Your objective: Using the data below, count the lines that carry the string "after" and write only the count.

┄┄┄┄┄┄┄┄┄┄┄┄┄┄┄┄┄┄┄┄

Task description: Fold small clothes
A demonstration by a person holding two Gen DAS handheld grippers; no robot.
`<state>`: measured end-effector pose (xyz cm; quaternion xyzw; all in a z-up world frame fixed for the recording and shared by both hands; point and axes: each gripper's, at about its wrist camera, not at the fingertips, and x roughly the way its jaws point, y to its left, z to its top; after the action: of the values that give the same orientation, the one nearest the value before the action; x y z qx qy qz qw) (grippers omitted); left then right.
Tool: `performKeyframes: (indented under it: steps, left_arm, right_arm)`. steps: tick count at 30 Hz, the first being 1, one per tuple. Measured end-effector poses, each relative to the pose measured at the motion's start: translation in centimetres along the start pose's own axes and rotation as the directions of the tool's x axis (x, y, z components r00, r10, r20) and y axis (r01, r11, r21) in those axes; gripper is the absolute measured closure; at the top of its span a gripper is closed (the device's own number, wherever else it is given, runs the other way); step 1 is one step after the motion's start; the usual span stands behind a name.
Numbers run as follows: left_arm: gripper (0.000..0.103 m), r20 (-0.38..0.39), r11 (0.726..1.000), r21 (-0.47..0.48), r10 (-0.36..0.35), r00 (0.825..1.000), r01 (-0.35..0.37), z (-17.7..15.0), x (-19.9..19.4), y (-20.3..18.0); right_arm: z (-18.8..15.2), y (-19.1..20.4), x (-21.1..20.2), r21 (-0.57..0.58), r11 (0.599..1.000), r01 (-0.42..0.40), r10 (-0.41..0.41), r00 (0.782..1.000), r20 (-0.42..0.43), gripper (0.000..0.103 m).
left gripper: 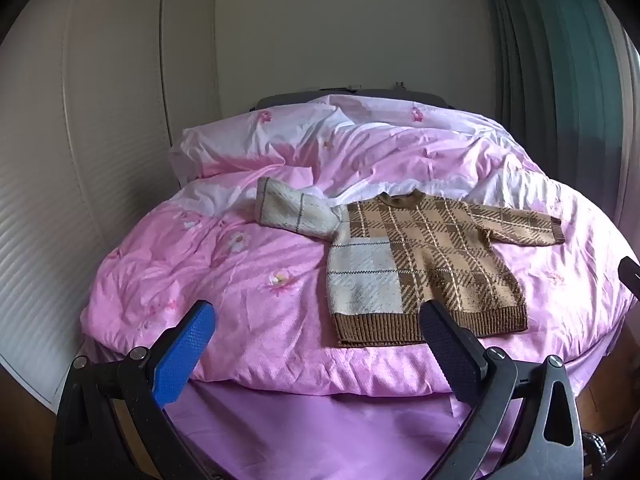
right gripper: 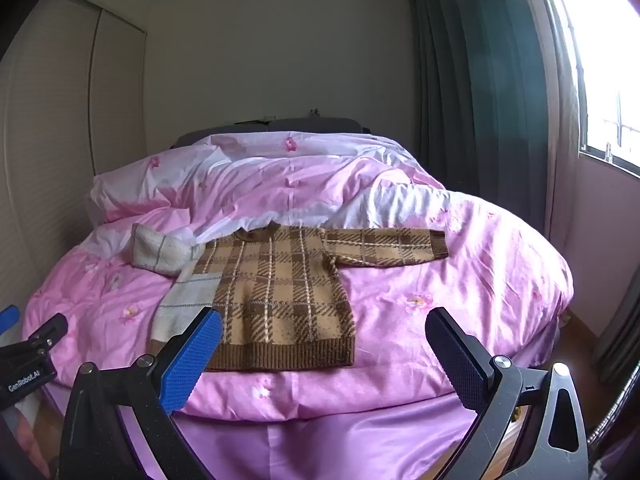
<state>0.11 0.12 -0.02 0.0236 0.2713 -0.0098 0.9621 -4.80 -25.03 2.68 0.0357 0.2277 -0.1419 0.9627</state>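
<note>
A small brown and tan plaid knit sweater (left gripper: 424,264) with a cream patch and a cream left sleeve lies flat, front up, on the pink duvet (left gripper: 224,280). Its hem faces me and both sleeves are spread out. My left gripper (left gripper: 318,320) is open and empty, held in front of the hem's left part. The sweater also shows in the right wrist view (right gripper: 276,292). My right gripper (right gripper: 322,328) is open and empty, in front of the hem's right end. The left gripper's body (right gripper: 28,356) shows at the left edge of the right wrist view.
The duvet (right gripper: 460,296) is rumpled, with pillows (left gripper: 248,140) at the back. A purple sheet (left gripper: 320,432) covers the near bed edge. White wardrobe doors (left gripper: 100,160) stand at left, green curtains (right gripper: 480,100) and a window (right gripper: 608,60) at right.
</note>
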Motion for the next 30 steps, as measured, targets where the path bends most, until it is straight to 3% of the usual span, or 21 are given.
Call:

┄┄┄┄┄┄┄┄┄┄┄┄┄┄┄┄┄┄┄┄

Reply to the exercise: 2